Ice hockey team in Turku, Finland

Turun Palloseura Naiset (lit. 'Turku's Ball Association Women'), abbreviated TPS Naiset, are an ice hockey team in the Finnish Auroraliiga. They play in Turku, Southwest Finland at Kupittaan jäähalli.
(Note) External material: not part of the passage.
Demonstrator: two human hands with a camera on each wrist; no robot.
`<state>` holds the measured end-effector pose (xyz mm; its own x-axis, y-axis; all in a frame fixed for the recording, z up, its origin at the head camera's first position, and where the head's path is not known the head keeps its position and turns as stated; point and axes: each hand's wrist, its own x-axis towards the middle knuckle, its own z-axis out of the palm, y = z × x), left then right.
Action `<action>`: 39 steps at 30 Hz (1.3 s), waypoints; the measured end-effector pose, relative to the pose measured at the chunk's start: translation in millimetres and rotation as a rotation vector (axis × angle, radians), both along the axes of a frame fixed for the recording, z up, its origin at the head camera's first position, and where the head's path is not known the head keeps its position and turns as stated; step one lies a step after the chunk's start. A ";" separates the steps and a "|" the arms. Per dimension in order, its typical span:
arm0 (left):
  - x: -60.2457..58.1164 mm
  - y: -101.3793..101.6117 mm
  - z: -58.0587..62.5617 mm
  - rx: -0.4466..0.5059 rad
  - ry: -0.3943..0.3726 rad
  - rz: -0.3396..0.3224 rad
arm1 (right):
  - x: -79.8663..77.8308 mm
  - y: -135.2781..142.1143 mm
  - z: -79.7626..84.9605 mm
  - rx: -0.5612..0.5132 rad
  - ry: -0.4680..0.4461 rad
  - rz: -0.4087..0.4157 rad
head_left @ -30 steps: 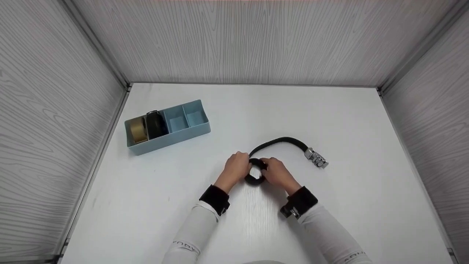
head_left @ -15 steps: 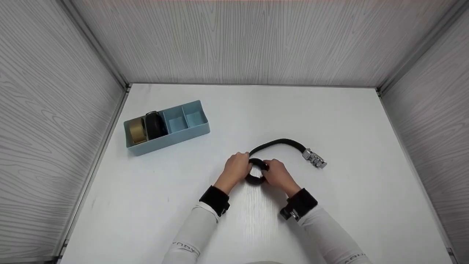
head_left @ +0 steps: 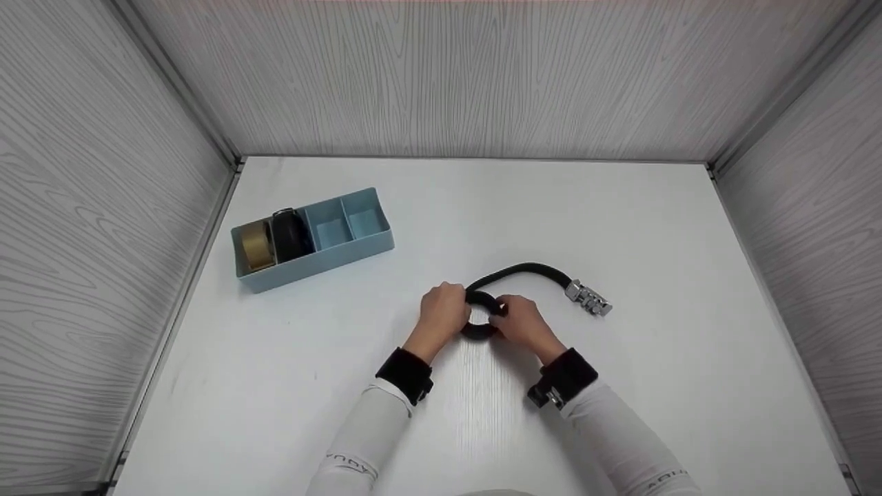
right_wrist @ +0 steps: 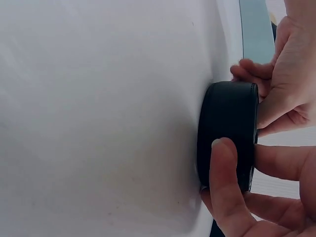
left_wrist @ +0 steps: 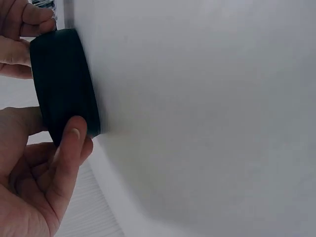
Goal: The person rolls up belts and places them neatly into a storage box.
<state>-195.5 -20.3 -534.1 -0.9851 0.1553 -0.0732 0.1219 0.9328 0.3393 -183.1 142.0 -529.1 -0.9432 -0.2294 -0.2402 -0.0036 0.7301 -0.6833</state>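
A black belt [head_left: 528, 268] stands on edge on the white table, partly wound into a ring-shaped coil [head_left: 477, 332]. Its loose end curves off to the right and carries a silver metal buckle [head_left: 588, 298]. My left hand [head_left: 443, 313] grips the coil's left side, thumb on the inside. From the right, my right hand [head_left: 525, 322] pinches the opposite side. In the left wrist view the smooth outer face of the coil [left_wrist: 61, 81] shows between both hands. The right wrist view has my right thumb [right_wrist: 224, 163] lying against the coiled belt [right_wrist: 228, 111].
A blue four-slot box [head_left: 324, 264] stands at the back left. Its two left slots hold a tan-gold coil [head_left: 257, 245] and a black coil [head_left: 290, 235]. Wood-grain panels [head_left: 441, 76] wall the table at the back and sides.
The buckle and loose length of belt have drawn slightly left, nearer the coil. The coil has shifted a little away from me, with both hands still on it.
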 end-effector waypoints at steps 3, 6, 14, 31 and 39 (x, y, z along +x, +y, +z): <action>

The team has played in the Auroraliiga, the Finnish Championship league for women's ice hockey, since gaining promotion from the Naisten Mestis in the 2019 postseason.

The team's junior affiliates, TPS Akatemia and TPS Challenger, are active in the Naisten Suomi-sarja, the third-tier national league.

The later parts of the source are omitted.